I am interested in CAI and AWE exhaust. Would I need headerback or catback exhaust? What about a tune in terms of MPGs and performance. So far my only mods are 18" m310 wheels, dunlop sportmaxx tires and hella halogen projectors. my next mods are coilovers (thinking raceland ultimos but am open to suggestions)

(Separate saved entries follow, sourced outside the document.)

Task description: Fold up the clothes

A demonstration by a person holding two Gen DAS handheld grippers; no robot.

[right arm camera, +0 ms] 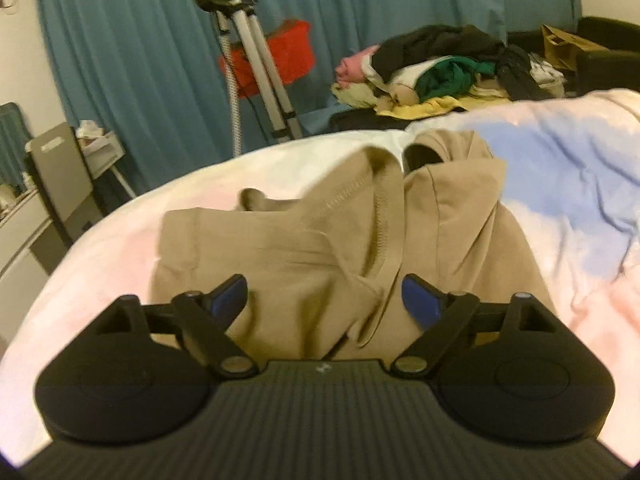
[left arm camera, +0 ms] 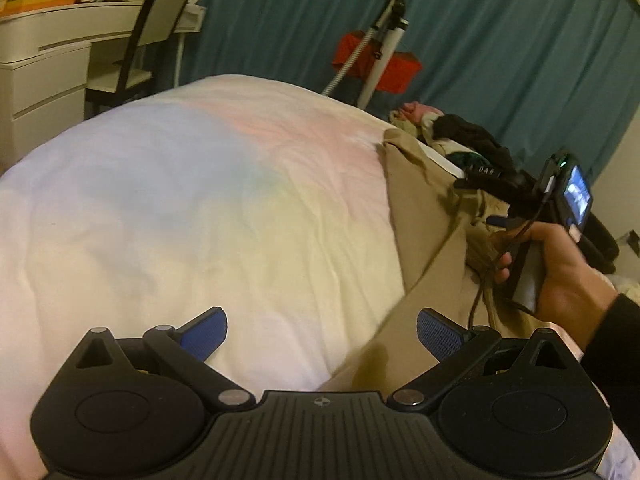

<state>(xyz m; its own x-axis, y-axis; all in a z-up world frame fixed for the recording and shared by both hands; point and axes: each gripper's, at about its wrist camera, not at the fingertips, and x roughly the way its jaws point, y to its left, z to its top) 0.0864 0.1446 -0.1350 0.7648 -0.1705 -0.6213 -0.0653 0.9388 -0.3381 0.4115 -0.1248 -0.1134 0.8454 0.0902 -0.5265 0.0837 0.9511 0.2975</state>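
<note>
While the tan hoodie lies rumpled on the pastel duvet, your right gripper hovers just above its near edge, blue fingers spread wide with nothing pinched between them. Your left gripper hangs beside the hoodie over bare duvet, its fingers apart too, holding nothing. Beyond the hoodie, a heap of clothes sits past the far edge of the duvet.

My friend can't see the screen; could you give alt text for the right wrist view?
A tan garment lies rumpled on a pastel bedspread, just ahead of the right gripper, whose blue fingers stand open and empty. Behind, a pile of clothes sits before teal curtains.
</note>
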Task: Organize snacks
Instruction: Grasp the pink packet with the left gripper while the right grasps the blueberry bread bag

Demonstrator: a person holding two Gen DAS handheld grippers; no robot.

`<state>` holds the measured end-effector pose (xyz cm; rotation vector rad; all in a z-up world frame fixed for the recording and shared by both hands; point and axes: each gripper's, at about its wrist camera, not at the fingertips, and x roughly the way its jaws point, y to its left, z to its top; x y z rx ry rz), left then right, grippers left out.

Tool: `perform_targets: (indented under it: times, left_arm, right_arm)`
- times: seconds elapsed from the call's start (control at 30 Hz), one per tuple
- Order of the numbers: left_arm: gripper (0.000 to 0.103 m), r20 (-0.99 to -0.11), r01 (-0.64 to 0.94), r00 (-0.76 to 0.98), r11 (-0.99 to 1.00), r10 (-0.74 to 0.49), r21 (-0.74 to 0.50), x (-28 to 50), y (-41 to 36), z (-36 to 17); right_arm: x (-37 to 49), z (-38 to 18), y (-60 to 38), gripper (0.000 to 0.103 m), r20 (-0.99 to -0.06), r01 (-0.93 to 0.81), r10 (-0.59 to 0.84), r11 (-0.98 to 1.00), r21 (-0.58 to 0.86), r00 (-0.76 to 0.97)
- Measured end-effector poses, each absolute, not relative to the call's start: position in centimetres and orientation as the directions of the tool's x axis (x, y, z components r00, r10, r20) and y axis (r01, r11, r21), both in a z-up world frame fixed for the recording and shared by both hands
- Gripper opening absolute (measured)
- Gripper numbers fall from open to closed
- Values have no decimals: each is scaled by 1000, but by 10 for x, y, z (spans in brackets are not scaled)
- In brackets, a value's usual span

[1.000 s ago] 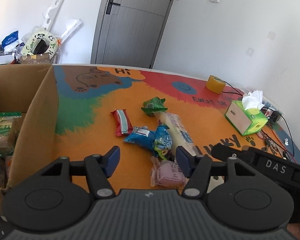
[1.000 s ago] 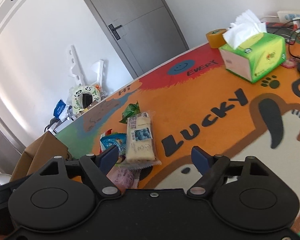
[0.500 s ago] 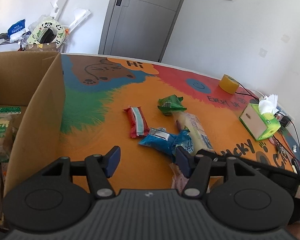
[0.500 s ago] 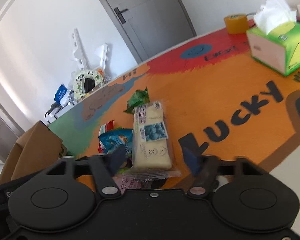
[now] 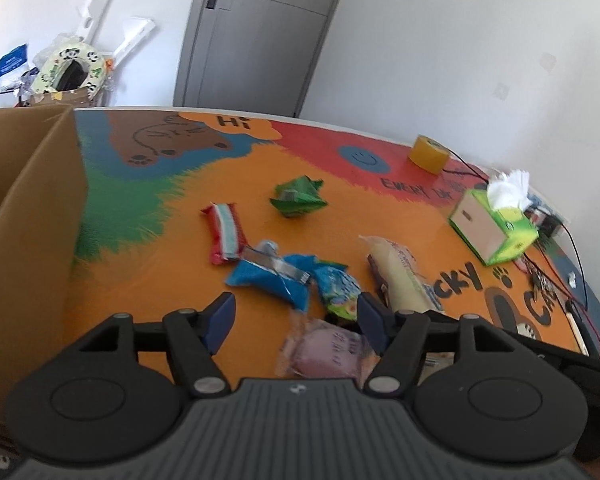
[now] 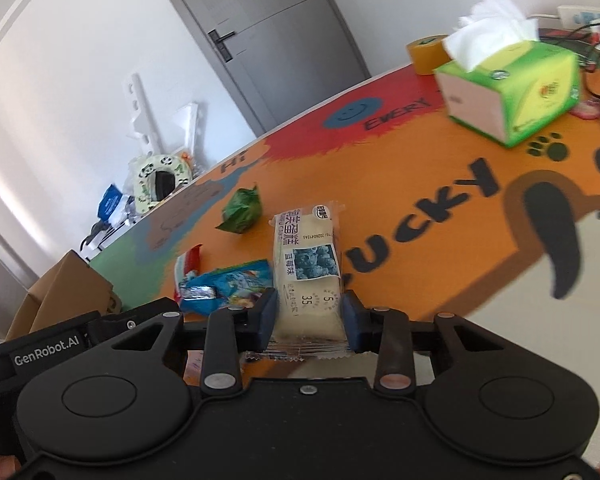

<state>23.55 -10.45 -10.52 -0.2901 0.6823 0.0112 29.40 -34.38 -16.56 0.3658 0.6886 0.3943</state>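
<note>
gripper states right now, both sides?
Left hand-held gripper: open, jaws just widened, nothing gripped; pink snack pack lies below.
Right hand-held gripper: jaws just closed on the cream cake pack.

Left wrist view: cardboard box point(image 5: 32, 216) cut off at the 9 o'clock edge, contents mostly hidden behind its wall. Pink snack packet point(image 5: 326, 354) at 6 o'clock motion-blurred, print unreadable, near edge hidden by the gripper body. Right wrist view: red-striped packet point(image 6: 188, 266) partly hidden behind the blue packet point(image 6: 230, 284).
</note>
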Motion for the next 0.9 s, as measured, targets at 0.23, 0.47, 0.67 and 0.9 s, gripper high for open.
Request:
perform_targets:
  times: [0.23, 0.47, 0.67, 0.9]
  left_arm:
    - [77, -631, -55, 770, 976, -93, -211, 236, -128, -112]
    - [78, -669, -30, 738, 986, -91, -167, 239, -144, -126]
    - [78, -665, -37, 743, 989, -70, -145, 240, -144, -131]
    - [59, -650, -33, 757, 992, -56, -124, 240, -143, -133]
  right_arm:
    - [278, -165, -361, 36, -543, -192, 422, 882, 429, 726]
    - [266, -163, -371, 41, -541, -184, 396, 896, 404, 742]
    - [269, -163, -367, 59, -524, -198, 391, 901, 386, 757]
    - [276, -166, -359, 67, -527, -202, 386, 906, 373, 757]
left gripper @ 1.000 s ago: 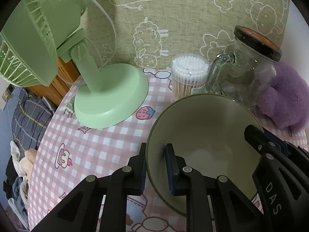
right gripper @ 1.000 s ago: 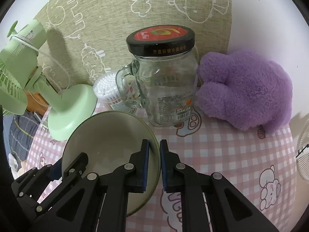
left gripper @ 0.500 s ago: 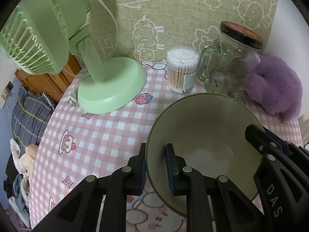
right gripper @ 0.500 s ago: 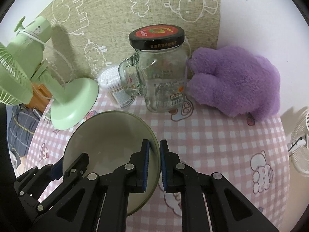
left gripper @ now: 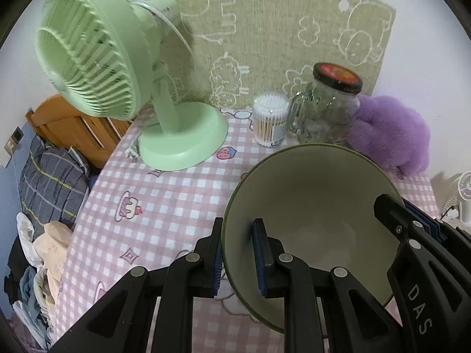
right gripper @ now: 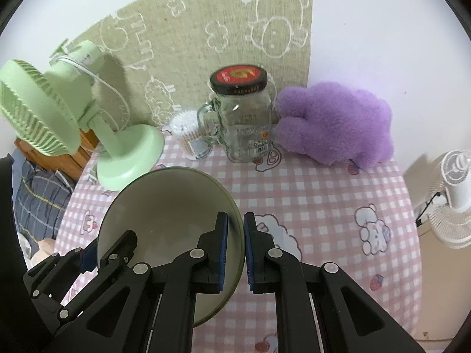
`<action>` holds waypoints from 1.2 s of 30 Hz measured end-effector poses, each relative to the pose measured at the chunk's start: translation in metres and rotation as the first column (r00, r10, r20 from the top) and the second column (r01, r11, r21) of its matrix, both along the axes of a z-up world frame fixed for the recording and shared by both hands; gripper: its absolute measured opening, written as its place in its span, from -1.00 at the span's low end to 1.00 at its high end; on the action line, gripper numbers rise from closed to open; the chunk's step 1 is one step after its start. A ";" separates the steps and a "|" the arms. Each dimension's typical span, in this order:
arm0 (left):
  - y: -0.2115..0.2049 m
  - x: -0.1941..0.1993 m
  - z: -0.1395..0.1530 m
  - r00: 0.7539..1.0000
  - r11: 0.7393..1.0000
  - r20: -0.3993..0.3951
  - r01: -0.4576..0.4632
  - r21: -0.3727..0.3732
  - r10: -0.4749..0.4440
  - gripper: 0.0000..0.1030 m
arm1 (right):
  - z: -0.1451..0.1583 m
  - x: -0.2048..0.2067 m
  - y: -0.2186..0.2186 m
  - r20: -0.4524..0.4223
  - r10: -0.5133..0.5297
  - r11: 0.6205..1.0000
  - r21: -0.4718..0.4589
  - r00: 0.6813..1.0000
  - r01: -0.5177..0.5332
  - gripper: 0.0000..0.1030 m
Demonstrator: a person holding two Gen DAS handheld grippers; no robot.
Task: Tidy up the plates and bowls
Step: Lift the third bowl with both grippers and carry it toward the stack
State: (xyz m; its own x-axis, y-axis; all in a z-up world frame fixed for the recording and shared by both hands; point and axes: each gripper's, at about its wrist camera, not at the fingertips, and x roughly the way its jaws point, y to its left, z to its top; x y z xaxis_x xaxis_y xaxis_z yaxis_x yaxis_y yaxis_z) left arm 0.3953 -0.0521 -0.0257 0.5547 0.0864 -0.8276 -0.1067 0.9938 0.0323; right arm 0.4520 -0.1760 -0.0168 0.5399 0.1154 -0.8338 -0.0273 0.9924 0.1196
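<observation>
- Left gripper (left gripper: 237, 257): its jaws are clamped on the near-left rim of the green bowl (left gripper: 318, 203), one pad outside the wall, one inside, low centre of the left wrist view
- Right gripper (right gripper: 234, 248): its jaws pinch the bowl's opposite rim, inner pad against the pale interior, outer pad on the green outside, low centre of the right wrist view
- The bowl sits between the two grippers, tilted toward the cameras, in the lower middle of both frames; it appears lifted off the table (right gripper: 318, 206), though its base is hidden, so contact cannot be ruled out
- Beyond it, along the upper part of each frame: cotton swab tub (left gripper: 270, 120), glass jar mug (right gripper: 243, 117) with a dark lid, purple plush (right gripper: 335, 125), green desk fan (left gripper: 117, 79)
- Progress, as a judgement: early or mid-carry; the bowl is held, not yet set down, and no stack is in view
- No plates or other bowls show anywhere, and the destination lies out of frame
- The white fan (right gripper: 453, 197) at the right edge is cut off
</observation>
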 end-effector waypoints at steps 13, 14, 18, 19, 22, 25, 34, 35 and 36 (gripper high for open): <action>0.031 -0.070 0.043 0.996 0.998 0.073 0.057 -0.028 -0.055 -0.68 | 0.058 -0.075 0.029 0.068 -0.042 0.998 -0.033 0.997 0.044 -0.72; 0.036 -0.077 0.045 0.995 0.998 0.078 0.062 -0.033 -0.059 -0.68 | 0.062 -0.081 0.033 0.073 -0.045 0.998 -0.038 0.996 0.048 -0.72; 0.046 -0.099 0.052 0.994 0.996 0.082 0.077 -0.038 -0.073 -0.67 | 0.075 -0.106 0.048 0.083 -0.055 0.997 -0.048 0.995 0.060 -0.72; 0.049 -0.104 0.054 0.993 0.996 0.084 0.085 -0.038 -0.081 -0.67 | 0.077 -0.113 0.051 0.085 -0.061 0.997 -0.050 0.995 0.066 -0.72; 0.056 -0.121 0.059 0.990 0.993 0.095 0.112 -0.031 -0.109 -0.67 | 0.084 -0.133 0.059 0.093 -0.080 0.995 -0.051 0.992 0.085 -0.72; 0.061 -0.139 0.065 0.985 0.990 0.109 0.139 -0.034 -0.134 -0.67 | 0.090 -0.154 0.063 0.094 -0.105 0.993 -0.046 0.990 0.110 -0.72; 0.054 -0.187 0.075 0.962 0.970 0.141 0.240 -0.021 -0.235 -0.67 | 0.106 -0.215 0.063 0.118 -0.184 0.980 -0.054 0.976 0.192 -0.72; 0.051 -0.191 0.073 0.960 0.968 0.138 0.249 -0.023 -0.243 -0.67 | 0.106 -0.221 0.061 0.115 -0.194 0.978 -0.056 0.974 0.201 -0.72; 0.049 -0.195 0.072 0.959 0.966 0.134 0.256 -0.024 -0.251 -0.67 | 0.106 -0.226 0.059 0.113 -0.202 0.976 -0.057 0.973 0.209 -0.73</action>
State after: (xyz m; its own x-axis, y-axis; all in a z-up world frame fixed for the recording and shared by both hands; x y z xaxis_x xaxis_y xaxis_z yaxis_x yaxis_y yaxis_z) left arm 0.1998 -0.0027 0.0464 0.6557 -0.1031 -0.7479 0.1485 0.9889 -0.0062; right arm 0.2257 -0.1169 0.0890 0.6321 -0.0623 -0.7724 0.1692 0.9838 0.0591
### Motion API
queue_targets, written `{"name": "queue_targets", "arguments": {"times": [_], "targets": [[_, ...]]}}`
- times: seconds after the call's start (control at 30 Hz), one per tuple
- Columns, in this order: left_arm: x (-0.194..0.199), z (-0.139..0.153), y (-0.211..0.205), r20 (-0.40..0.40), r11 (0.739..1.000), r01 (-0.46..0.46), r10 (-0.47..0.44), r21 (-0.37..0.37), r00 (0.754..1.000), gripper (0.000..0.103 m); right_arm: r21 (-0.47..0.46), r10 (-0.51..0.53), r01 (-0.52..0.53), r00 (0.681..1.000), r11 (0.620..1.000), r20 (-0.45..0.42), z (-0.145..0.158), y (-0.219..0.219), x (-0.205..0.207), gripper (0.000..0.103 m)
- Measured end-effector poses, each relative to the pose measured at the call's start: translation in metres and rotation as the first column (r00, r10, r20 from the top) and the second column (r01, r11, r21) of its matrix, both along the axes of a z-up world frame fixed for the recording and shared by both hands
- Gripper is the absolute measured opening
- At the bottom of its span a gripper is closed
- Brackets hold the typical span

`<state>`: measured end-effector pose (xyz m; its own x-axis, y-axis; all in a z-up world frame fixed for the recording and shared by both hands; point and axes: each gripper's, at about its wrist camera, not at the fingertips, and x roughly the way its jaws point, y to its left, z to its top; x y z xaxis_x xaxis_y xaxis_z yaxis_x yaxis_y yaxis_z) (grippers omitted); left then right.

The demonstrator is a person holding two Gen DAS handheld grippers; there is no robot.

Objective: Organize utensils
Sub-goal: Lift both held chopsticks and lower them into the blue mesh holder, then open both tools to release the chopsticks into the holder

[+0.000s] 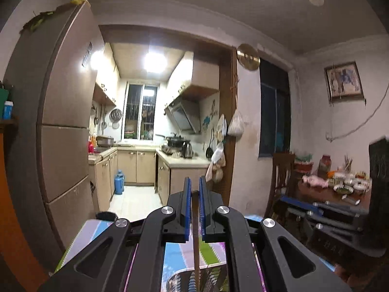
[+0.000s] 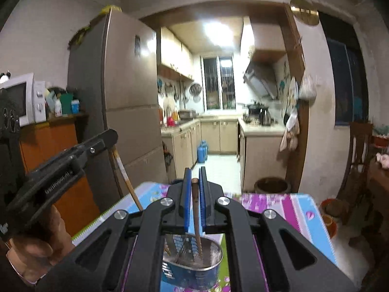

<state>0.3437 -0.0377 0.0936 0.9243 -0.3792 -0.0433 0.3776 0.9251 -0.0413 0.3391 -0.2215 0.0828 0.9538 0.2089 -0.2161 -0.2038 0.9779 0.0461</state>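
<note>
Chopsticks are the business at hand: one brown chopstick [image 2: 196, 209] stands nearly upright between the blue fingers [image 2: 186, 194] of the right gripper [image 2: 194, 182], which are clenched on it, its lower end down inside a shiny metal cup [image 2: 194, 265] where a few more sticks and a wire piece rest. The cup sits on the near part of a desk [image 2: 291, 209] covered with a cloth striped in pink, blue and white. A second chopstick [image 1: 195, 223] is pinched the same way between the blue fingers [image 1: 187, 209] of the left gripper [image 1: 195, 187], running down toward the rim of the same cup [image 1: 184, 277] at the bottom edge of the left wrist view. From the right wrist view, the left gripper [image 2: 107, 138] shows at the left, held in a hand [image 2: 34, 250], with its light-coloured stick [image 2: 126, 180] slanting down toward the desk. Beyond the desk, a tall grey fridge [image 2: 126, 102] stands at the left of a doorway that opens onto a lit kitchen with cream cabinets and a blue gas bottle [image 2: 202, 151] on the floor. A microwave [image 2: 22, 99] sits on an orange cabinet at the far left.
</note>
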Motion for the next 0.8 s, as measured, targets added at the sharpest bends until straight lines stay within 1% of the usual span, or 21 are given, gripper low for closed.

I'm def. new to the 2.5L modding scene, any help would be appreciated for this noob. I think the performance is "adequate" but would like to get a little extra OOMPH maybe 20-30 more HP/TQ reliably so I can keep up with civics :laugh:


----------



## MasterJetti08 (Mar 1, 2012)

I have AWE's catback. It's a great exhaust. All you would need is a catback but if you want the extra power and don't mind it being pretty damn loud go for the headers and high flow cat or test pipe. That's what I did and I love it. I have the BSH CAI and I'm very happy with it, but mean...a CAI is a CAI. Not much there. Lol. As for the tune I got stage 1 UM and at first I was a little dissapointed but now that I've had it for a few days I feel like it is well worth the money. Depending on how much money your looking to spend, you could also get an intake manifold, and integrated engineering is working on cams! And the list goes on and on...depends on what you want to spend...you've still got motor mounts, light weight pully, light weight flywheel, short shifters are fun as well!


----------



## Muad Dub (Feb 4, 2012)

UM short runner intake manifold, UM tune, cold air intake, cat back exhaust. That should put you at 200 whp, versus stock which I believe is somewhere in the 140 whp range.


----------



## tay272 (Aug 22, 2007)

not sure where u got ur weight numbers from. 2 door rabbit weighs in at yaround 2900 n 4 door is just under 3100 lbs. only weight savings things u can really do would be get a performance exhaust with less mufflers, get lighter wheels, cf hood n hatch, n take out ur spare n rear seat if u have a 2 door. not too much else you can do 2 shed weight other then deleting things from the engine which wont really net you too much. start with a tune, intake, and exhaust. should keep u happy for awhile.


----------



## tay272 (Aug 22, 2007)

nvm what i said about the car weight, just saw u have a jetta haha. i guess i just automaticaly assume that everyone has a rabbit, my mistake


----------



## kueckerdj09 (Jun 1, 2011)

Lots to search for. This is the right section to do it in.. there's a few good build threads in here to read. Here's my suggestions. 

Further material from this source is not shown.